● **WHAT YOU HAVE TO DO**: In the material below, the lines to reproduce exactly are the one containing "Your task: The" and all lines after it through the last.

● **DATA BELOW**:
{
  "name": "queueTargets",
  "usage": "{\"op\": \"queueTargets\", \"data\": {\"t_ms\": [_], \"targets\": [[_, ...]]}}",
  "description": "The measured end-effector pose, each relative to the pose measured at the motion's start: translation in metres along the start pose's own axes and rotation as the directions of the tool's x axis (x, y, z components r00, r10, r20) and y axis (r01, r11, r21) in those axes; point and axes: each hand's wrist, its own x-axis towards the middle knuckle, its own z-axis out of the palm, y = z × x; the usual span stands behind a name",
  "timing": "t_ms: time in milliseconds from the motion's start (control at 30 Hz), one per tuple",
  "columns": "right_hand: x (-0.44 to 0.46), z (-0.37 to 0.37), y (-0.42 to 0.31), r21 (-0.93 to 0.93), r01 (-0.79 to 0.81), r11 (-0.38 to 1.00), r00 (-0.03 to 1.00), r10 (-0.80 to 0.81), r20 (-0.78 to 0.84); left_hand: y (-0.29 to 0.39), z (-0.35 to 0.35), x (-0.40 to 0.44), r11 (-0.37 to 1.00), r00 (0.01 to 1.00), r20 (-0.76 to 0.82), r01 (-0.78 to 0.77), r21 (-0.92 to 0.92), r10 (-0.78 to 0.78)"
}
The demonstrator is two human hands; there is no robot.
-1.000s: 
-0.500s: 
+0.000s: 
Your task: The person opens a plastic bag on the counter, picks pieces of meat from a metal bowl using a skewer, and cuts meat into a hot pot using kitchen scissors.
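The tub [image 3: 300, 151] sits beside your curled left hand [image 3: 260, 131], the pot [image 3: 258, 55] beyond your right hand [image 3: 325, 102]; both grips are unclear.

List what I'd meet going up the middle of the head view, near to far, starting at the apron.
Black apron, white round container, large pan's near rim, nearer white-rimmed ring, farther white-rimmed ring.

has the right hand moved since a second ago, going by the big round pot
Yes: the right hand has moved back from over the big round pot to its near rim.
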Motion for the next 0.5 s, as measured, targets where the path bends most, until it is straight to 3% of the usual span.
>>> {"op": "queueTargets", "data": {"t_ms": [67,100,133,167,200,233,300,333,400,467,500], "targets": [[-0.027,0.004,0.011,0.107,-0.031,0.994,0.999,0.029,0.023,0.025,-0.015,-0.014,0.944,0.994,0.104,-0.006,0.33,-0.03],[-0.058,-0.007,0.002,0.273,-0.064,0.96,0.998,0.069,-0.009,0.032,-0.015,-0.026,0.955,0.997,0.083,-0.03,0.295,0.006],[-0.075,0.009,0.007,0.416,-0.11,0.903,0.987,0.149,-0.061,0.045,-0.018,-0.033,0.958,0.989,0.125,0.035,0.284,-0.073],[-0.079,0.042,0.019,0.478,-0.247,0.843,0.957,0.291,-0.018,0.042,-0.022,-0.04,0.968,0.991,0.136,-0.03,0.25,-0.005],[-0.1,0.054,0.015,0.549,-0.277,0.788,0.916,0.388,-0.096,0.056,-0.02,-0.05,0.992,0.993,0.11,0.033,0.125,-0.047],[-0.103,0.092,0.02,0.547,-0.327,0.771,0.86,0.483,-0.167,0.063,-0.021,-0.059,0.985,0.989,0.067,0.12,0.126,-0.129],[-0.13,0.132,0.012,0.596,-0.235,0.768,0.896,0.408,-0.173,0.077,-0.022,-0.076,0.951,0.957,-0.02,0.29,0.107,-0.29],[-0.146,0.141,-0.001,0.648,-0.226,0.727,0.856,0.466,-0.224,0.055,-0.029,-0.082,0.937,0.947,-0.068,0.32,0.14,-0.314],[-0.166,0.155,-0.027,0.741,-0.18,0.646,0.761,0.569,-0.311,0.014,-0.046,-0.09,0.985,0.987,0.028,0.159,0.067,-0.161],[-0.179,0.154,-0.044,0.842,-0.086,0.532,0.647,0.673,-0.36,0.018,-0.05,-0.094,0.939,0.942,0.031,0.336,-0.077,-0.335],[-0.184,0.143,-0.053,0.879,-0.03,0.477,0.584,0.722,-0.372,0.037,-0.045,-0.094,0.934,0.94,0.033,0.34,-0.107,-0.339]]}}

● **ANSWER BOX**:
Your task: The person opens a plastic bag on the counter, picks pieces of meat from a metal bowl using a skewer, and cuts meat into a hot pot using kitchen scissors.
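The tub [image 3: 300, 151] sits beside your curled left hand [image 3: 260, 131], the pot [image 3: 258, 55] beyond your right hand [image 3: 325, 102]; both grips are unclear.

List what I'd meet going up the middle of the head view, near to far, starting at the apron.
Black apron, white round container, large pan's near rim, nearer white-rimmed ring, farther white-rimmed ring.

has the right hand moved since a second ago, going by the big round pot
Yes: the right hand has moved back from over the big round pot to its near rim.
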Motion for the next 0.5 s, as measured, targets where the path bends most, until it is straight to 3% of the usual span.
>>> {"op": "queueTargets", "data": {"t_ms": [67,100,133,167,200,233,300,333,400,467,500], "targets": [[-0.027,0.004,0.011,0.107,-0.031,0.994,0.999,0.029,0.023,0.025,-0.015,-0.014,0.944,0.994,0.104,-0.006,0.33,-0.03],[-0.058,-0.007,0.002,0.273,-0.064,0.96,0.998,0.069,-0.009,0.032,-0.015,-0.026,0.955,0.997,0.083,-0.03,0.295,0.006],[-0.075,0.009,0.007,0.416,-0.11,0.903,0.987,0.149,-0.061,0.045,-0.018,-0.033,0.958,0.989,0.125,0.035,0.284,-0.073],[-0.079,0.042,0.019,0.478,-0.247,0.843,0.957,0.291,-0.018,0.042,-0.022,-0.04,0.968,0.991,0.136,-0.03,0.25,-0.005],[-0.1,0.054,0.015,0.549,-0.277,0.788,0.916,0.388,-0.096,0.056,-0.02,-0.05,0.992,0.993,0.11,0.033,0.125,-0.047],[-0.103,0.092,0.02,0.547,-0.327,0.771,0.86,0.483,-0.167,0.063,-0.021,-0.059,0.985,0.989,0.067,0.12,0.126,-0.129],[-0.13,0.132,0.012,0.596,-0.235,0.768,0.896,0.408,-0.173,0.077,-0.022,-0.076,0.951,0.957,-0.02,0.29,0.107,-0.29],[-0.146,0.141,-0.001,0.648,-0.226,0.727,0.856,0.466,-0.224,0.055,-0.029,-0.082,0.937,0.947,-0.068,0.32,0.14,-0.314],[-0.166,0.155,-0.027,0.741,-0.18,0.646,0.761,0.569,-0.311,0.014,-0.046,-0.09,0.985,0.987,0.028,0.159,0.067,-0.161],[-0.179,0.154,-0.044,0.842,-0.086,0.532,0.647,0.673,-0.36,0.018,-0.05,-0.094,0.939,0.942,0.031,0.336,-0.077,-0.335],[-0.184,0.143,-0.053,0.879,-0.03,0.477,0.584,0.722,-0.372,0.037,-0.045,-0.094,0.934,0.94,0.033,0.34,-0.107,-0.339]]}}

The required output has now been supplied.